Fabrizio Anzalone

Personal information
- Date of birth: 24 July 1978 (age 46)
- Place of birth: Genoa, Italy
- Height: 1.87 m (6 ft 1+1⁄2 in)
- Position(s): Centre-back

Youth career
- Genoa

Senior career*
- Years: Team / Apps / (Gls)
- 1997–2000: Genoa / 1 / (0)
- 1997–1998: → Catanzaro (loan) / 10 / (2)
- 1998–1999: → Fiorenzuola (loan) / 2 / (0)
- 1999–2000: → Imperia (loan) / 22 / (0)
- 2000–2002: Spezia / 7 / (0)
- 2002–2003: Alzano / 39 / (4)
- 2003–2010: Ravenna / 171 / (6)
- 2009: → Cremonese (loan) / 8 / (0)
- 2010–2013: Carrarese / 66 / (5)

= Fabrizio Anzalone =

Italian footballer (born 1978)

Fabrizio Anzalone (born 24 July 1978) is an Italian former footballer. He played over 140 games in Serie C1 and over 110 games in Serie C2. He only briefly played in Serie B in 2006–07 season.

==Biography==

===Early career===
Born in Genoa, Liguria, Anzalone started his career at Genoa C.F.C. He made his Serie B debut on 13 April 1997, replacing Filippo Masolini in the final minutes. Since 1997–98 season he was loaned to Serie C2 teams Catanzaro, Fiorenzuola and Imperia. In mid-2000 he was sold to Serie C1 and Ligurian side Spezia. He only played 7 times before transferred to Alzano in January 2002, as the club bought Spezia's half. In June 2002 Genoa gave up the remain 50% registration rights to Alzano. He played 26 times in 2002–03 Serie C1 but the team bankrupted at the end of season.

===Ravenna===
Since 2003–04 season Anzalone played for Ravenna Calcio, winning promotion play-offs in 2005 (partnered with Marco Bianchi as centre-backs) and after two seasons in Serie C1, promoted to Serie B in 2007 as Group B champion. The team relegated back to Prima Divisione in 2008. On 2 February 2009 he was exchanged with Antonio Rizzo of Cremonese.

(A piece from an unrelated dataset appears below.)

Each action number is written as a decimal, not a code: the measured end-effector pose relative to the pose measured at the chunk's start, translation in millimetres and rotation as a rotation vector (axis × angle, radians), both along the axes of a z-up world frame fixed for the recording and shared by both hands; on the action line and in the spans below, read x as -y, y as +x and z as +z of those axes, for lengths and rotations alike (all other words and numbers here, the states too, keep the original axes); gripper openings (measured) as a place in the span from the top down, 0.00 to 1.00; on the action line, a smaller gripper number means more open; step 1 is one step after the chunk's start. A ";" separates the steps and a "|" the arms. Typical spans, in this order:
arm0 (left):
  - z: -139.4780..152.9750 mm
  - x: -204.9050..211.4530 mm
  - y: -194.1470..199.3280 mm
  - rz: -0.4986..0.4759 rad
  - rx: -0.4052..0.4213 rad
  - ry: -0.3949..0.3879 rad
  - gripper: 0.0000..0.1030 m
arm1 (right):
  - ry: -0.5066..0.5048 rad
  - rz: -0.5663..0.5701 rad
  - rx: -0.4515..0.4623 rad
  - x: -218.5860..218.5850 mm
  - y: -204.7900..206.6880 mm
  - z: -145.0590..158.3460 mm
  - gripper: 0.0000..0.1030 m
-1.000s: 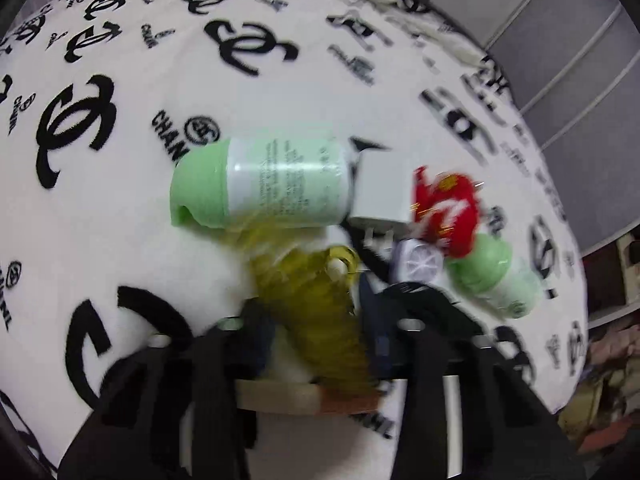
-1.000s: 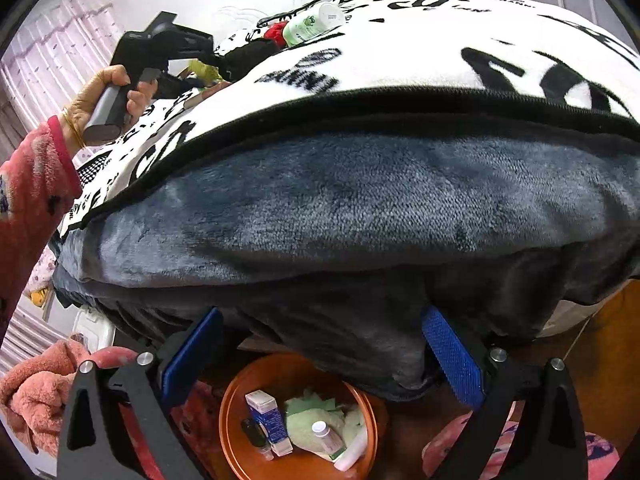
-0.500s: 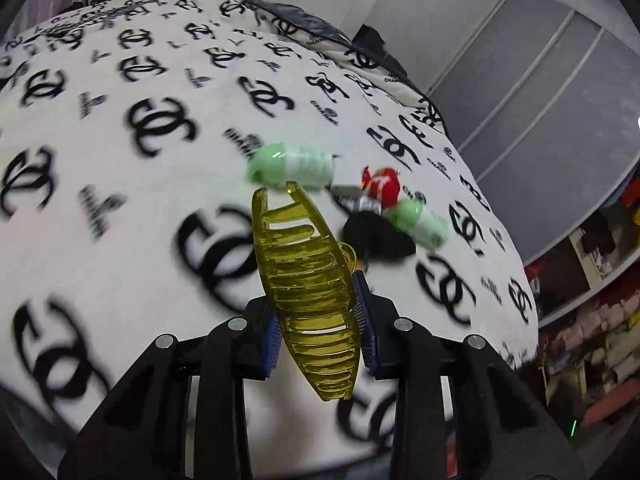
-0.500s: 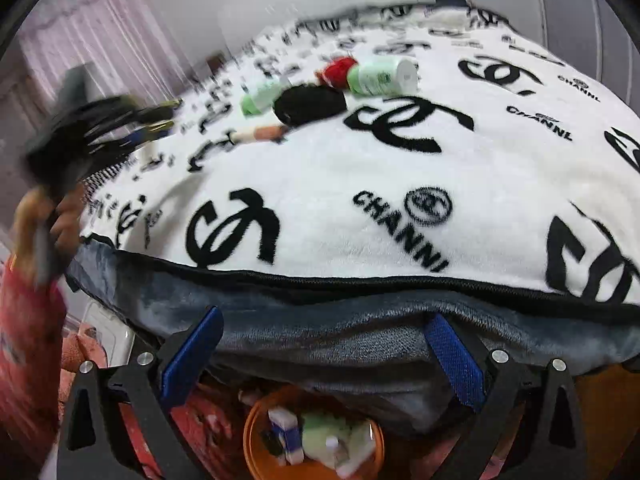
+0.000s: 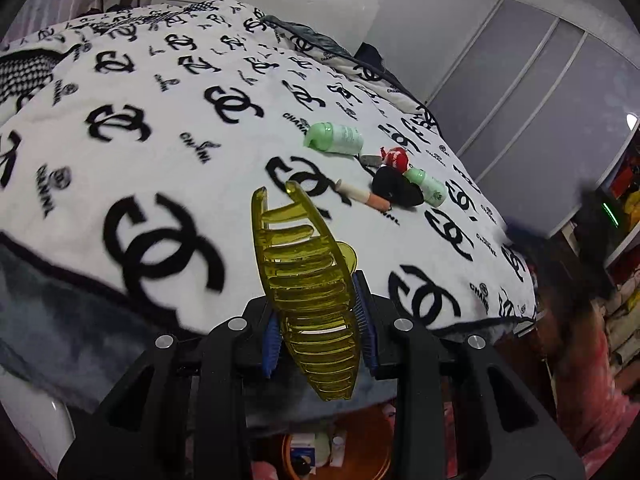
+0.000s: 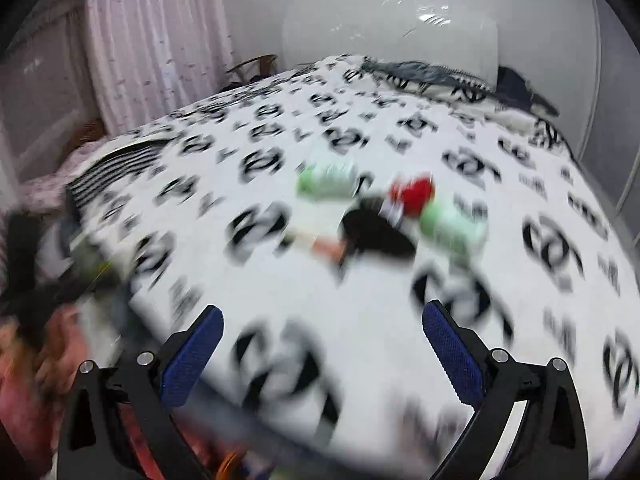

He only played 18 games in 2009–10 Lega Pro Prima Divisione.

===Carrarese===
On 6 August 2010 he was transferred to Seconda Divisione side Carrarese. he played 25 games and plus all 4 games in promotion play-offs, partnering Maikol Benassi. He also played the first two games of the cup. Carrarese was promoted as play-offs winner.

On 18 June 2011 he signed a new 1-year contract.